The single biggest change from pre-Roman times was the development of towns. Almost every family in the province was in some way involved in civic life – even if it was only through occasional visits to a town to pay taxes.

The growth of towns opened up new markets for goods and produce from the country, which could be sold in the forum and basilica complex that lay at the centre of every town. Here people could watch the progress of court cases conducted on behalf of leading citizens according to an entirely new legal system. They could also hear proclamations read, and follow the discussions of the town council.

A morning’s work might be followed by a visit to the public baths (the remains of those at Wroxeter, Shropshire, are particularly outstanding). In these great buildings a wide range of people engaged in that essentially Roman habit of mixing exercise, gossip and steam bathing.

Smaller private bathing establishments were provided at official guesthouses, mansiones, such as the one seen at Wall, Staffordshire, and at country villas such as Lullingstone, Kent.

Oil lamp

A 2nd-century oil lamp discovered at Richborough Roman Fort, Kent. Excavations have revealed a series of shops in this Roman town, one of which appears to have sold lamps like this one.

GARRISON LIFE

The soldiers in the legionary bases and the remote frontier forts of the north enjoyed a private life outside military routine. Although (before AD 200) soldiers’ marriages were not legally recognised, many did get married, either to native women or to the daughters of their fellow soldiers or civilians stationed at their fort.

The shops and taverns of the fort’s civilian settlement (the vicus) offered limitless opportunities for recreation and a dizzying cocktail of Roman and more local tastes. Locally brewed beer rather than wine was the soldiers’ tipple, according to the Vindolanda tablets.

Soldiers also had their own bathhouses. At Chesters, on Hadrian’s Wall, the changing room would have been big enough for athletic games.

A corn measure used for soldiers' rations

This bronze ‘modius’ (grain measure), now on display at Chesters Roman Fort on Hadrian’s Wall, may have been used to measure out weekly rations of corn for soldiers.

GAMES AND SHOWS

The amphitheatres designed for other preoccupations of the Roman Empire – games, gladiatorial contests and wild animal shows – are still visible at towns such as Cirencester (Gloucestershire), Chester, and Silchester (Hampshire), and at military sites such as Richborough, Kent. We understand very little about how they were used, although depictions of gladiators have been found in both military and civil contexts. It has been estimated that the Silchester amphitheatre had seats for over 4,500 townspeople.
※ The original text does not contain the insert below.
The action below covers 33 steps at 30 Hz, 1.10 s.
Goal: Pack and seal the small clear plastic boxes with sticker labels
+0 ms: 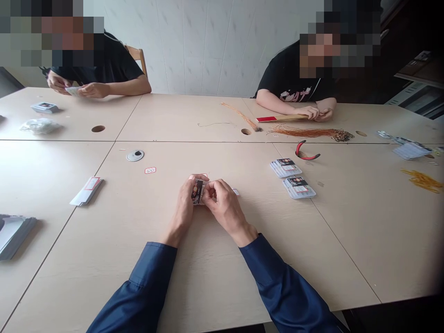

Gaming board with counters and dice

A gaming board found at Housesteads Roman Fort on Hadrian’s Wall, complete with pottery counters and dice containers. Gambling was an immensely popular pastime, satirised by the Roman poet Juvenal, who wrote: ‘Men come not now with purses to the hazard of the gaming table, but with a treasure chest beside them.’

RECREATION

After a busy day in the town, the less well-off returned to their shops and houses or villages in the countryside. The aristocrats of the town council might retire to town houses or to their country villas – in both cases buildings made up of rectangular rooms in the Roman fashion – to enjoy the benefits of underfloor hypocaust heating, or to dine with friends in a formal dining room ( triclinium).

Life was similar for the commanders of military units: the commandant’s house (the praetorium) of every fort was modelled on a Mediterranean town house. Both villa dwellers and military commanders enjoyed hunting, an activity depicted on domestic items such as pottery, mosaics and an intaglio found near Housesteads on Hadrian’s Wall.